Children aside, I am scared of the idea of having a very early menopause - what that will mean for my body, health, womanliness and my relationship with my husband.

I would love any advice, and wish you all the best of luck!


----------



## Lilly83 (Jan 19, 2012)

Hello

I have just turned 31 and my fsh is now 23, you can see my history in my sig, most clinics do want it to be under 10 for you to cycle, the reason being the meds they use are 'fsh' and if your levels are already too high you won't respond and low egg reserve means they need to be more aggressive and use bigger doses of drugs

Many ladies have success with much higher levels than yours so don't worry to much, we made the change to donor as we wanted to go where the best chances were (as it turned out that worked out worse for us!) 

I did see an endocrinologist who did diagnose premature ovarian failure although fsh does fluctuate so you may go back down naturally but some ladies do swear by supplements helping, some worth looking into are Wheatgrass, Bee propolis, DHEA (use with caution with endo) Blue green algae, sea kelp

Any other questions just shout  

L x


----------



## karenanna (Dec 27, 2008)

Hi London

I've posted some links below that might be of help. I also noticed your post about AMH and PCOS levels and found an interesting article here on high FSH/high AMH readings http://www.centerforhumanreprod.com/fsh_amh_and_pregnancy_chances_webcast.html

/links

In terms of premature ovarian failure we have a board here - http://www.fertilityfriends.co.uk/forum/index.php?board=112.0

Also have a look at the fertility foods and supplements area - http://www.fertilityfriends.co.uk/forum/index.php?board=14.0

Plus there is an areas for male factors - http://www.fertilityfriends.co.uk/forum/index.php?board=35.0 it is definitely worth getting your husband some good vitamins - I've heard Wellman or Zita West are good

Lastly, if you are going to pay for IVF - choose your clinic carefully and "shop around" - don't go to the first clinic you are referred to (a mistake I made) - check out who specialises in your particular issues.

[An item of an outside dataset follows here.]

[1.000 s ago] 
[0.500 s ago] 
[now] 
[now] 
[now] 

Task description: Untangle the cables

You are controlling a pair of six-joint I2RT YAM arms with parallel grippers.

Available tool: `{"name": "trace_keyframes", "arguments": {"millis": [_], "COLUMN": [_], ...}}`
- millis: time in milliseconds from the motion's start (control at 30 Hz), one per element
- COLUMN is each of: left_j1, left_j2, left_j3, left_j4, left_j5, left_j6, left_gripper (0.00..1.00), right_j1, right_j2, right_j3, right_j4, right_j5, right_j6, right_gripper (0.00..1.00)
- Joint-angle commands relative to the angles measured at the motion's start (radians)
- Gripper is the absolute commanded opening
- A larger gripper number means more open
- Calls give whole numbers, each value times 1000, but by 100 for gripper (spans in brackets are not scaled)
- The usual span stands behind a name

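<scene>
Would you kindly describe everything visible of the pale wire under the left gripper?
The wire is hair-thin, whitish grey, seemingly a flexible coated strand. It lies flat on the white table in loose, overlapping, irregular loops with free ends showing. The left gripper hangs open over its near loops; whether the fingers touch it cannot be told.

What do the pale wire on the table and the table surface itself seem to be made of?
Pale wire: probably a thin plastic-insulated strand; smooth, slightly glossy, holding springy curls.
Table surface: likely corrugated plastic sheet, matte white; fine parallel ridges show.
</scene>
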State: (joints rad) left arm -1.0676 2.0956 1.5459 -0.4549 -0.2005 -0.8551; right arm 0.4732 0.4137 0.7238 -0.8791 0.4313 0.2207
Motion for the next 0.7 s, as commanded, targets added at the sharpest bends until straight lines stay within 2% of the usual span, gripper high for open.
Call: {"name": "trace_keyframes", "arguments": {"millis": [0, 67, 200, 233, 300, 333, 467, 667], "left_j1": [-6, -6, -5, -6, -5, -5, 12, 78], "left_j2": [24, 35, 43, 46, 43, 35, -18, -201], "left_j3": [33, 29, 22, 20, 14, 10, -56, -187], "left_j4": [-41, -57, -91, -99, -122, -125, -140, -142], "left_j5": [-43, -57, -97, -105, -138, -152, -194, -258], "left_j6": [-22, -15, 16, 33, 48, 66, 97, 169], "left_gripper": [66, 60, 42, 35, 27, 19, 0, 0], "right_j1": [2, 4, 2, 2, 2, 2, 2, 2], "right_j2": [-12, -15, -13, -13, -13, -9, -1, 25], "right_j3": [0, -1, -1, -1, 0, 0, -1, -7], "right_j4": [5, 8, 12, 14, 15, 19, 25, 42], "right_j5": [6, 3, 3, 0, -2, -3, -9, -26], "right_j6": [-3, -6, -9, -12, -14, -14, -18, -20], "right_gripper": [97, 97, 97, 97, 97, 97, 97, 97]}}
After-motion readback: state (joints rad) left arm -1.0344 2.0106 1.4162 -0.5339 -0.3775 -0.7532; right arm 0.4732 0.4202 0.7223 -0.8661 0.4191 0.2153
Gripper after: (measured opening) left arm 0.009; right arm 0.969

If you need help, just ask.

KA xxx


----------



## Lisafoxey33 (Mar 30, 2012)

Hi, 
We also ttc 2.5 yrs also had high fsh had two tests over 8 month period. Came down & was accepted on ivf programme after I had lost 2 stone live in the gym & drank urban wheatgrass for well over a year, purchased at Holland barrett swear by it. 
Try it & will guarantee fsh will be reduced help the blood cells around the eggs keeps the eggs stronger after time. 
I now due again in January both fell naturally this one we only was trying for a month!!
Weird how things happen in life!


----------



## london30 (Sep 27, 2014)

Thanks all so much for your replies .. Helpful posts .. Lisa congratulations and Lilly I hope it all works out well for you xx


----------



## Kitten36 (Jul 4, 2014)

Hi London
Thank you for sharing your story. We have been ttc for almost 2 yrs now and the GPs dont seem to help much. I dont have any advice unfort as all we had done so far is blood tests(on a random day i might add) and hubbys sa test. My mum also said she had early menopause at 42 so it scares me to think i cld be too.

Can I ask you how did u get reffered to a private clinic? Can i also ask how much did you have to pay for the tests? As we got reffered to a fertility clinic but they wont see us until 2 yrs of ttc mark which is in Dec but i cant wait any longer i feel i have to speed things up as im 35 and a half now. You can pm me if you preffer i would really appreciate it. 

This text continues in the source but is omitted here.